# **AI TECH INSTITUTE** · *Intermediate AI & Data Science*
### Week 03 · Notebook 03 — Data Warehouse Design
**Instructor:** Amir Charkhi  |  **Goal:** Building Analytical Foundations

> Format: theory → implementation → best practices → real-world application.
>
**Learning Objectives:**
- Understand OLTP vs OLAP systems and when to use each
- Master dimensional modeling (star and snowflake schemas)
- Design and implement fact and dimension tables
- Handle slowly changing dimensions (SCD Types 1, 2, 3)
- Build a production-ready data mart from scratch


## 🎯 The Big Picture: Why Data Warehouses?

Imagine you're Netflix:
- **Operational System (OLTP)**: Records every play, pause, skip - millions per second
- **Analytical System (OLAP)**: Answers "What shows do people binge on weekends?"

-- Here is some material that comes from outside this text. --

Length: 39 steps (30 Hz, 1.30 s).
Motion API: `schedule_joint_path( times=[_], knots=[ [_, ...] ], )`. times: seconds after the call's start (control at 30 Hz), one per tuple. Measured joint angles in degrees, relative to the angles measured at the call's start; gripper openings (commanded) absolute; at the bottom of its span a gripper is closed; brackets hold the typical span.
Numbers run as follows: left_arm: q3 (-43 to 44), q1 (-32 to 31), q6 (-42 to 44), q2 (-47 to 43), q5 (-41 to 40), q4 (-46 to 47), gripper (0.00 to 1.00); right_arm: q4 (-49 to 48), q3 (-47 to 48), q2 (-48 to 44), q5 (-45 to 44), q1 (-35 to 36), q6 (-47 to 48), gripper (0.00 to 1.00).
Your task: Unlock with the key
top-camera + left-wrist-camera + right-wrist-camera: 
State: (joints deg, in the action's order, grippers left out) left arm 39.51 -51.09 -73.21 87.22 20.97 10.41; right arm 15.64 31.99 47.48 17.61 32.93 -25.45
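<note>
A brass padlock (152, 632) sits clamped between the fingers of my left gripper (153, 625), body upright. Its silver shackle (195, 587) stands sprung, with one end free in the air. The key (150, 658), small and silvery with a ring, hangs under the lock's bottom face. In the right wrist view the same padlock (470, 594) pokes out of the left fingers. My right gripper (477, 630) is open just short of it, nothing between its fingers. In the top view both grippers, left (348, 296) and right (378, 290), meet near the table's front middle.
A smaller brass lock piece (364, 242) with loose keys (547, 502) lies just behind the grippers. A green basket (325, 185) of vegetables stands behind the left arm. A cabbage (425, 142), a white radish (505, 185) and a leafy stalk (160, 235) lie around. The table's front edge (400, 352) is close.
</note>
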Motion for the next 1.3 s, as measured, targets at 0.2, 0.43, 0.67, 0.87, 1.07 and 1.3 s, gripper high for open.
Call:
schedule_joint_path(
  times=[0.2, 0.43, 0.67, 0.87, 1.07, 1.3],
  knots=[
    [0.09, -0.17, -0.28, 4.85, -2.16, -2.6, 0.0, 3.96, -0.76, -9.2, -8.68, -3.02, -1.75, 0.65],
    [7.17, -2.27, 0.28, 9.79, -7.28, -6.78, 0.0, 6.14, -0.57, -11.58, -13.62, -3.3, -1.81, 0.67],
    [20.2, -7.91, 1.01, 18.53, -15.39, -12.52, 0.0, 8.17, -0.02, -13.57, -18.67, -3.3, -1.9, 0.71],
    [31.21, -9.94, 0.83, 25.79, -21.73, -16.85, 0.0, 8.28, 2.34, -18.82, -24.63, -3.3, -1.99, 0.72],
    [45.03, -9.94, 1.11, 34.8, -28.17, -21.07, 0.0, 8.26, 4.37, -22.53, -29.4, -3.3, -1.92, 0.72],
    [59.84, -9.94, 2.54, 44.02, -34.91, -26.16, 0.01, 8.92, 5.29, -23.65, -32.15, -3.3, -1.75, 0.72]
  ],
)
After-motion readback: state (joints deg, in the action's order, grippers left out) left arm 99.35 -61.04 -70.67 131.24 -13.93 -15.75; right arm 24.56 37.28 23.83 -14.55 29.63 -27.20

You can't run heavy analytics on your operational system - it would crash! Enter the data warehouse.

**Data Warehouse Benefits:**
- 🚀 Optimized for reading and aggregation
- 📊 Historical data preservation
- 🔄 Consistent business definitions
- 🎯 Single source of truth
- ⚡ Query performance at scale

In [None]:
# Setup and imports
import pandas as pd
import numpy as np
import sqlite3
from datetime import datetime, timedelta
import json
from IPython.display import Markdown, display, HTML
import warnings
warnings.filterwarnings('ignore')

# Visualization for schema diagrams
import matplotlib.pyplot as plt
import matplotlib.patches as patches
from matplotlib.patches import FancyBboxPatch, FancyArrowPatch
import seaborn as sns
sns.set_style('whitegrid')

# Display settings
pd.set_option('display.max_columns', None)
pd.set_option('display.max_rows', 100)
pd.set_option('display.float_format', '{:.2f}'.format)

def show_sql(query):
    """Pretty print SQL queries"""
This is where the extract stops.